Your goal:
Reproduce all the data exactly, without pictures.

/---

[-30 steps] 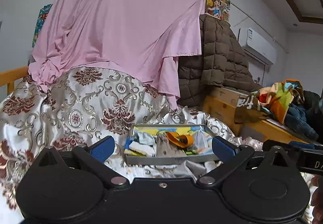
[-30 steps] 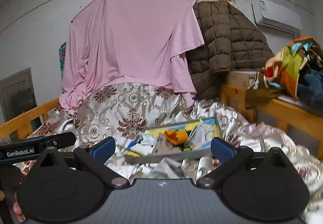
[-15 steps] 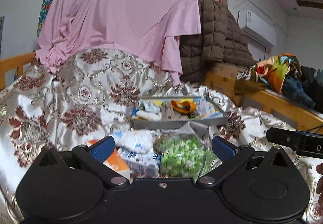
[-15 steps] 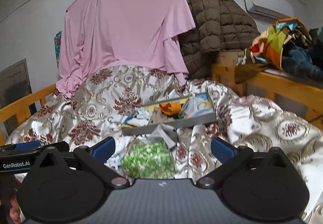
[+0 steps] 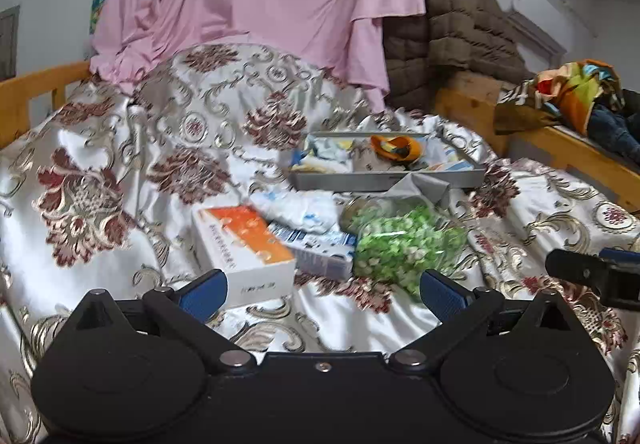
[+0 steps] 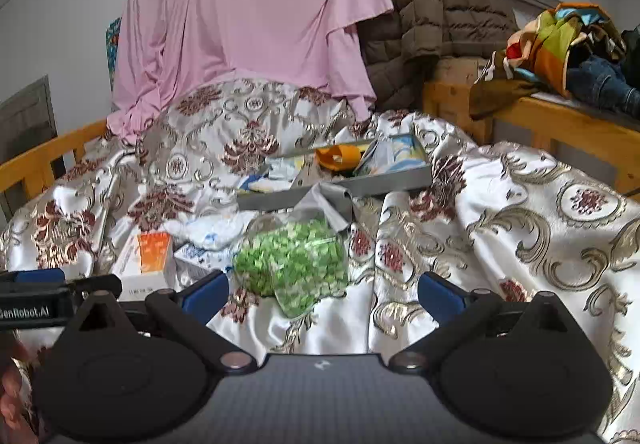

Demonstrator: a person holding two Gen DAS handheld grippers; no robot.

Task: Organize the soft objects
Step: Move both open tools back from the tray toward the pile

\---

Result of the task:
[-30 steps] 
[-30 steps] 
[-15 steps] 
[-15 steps] 
[+0 steps] 
[+0 steps] 

Demonstrator: a person holding two Gen DAS handheld grippers; no robot.

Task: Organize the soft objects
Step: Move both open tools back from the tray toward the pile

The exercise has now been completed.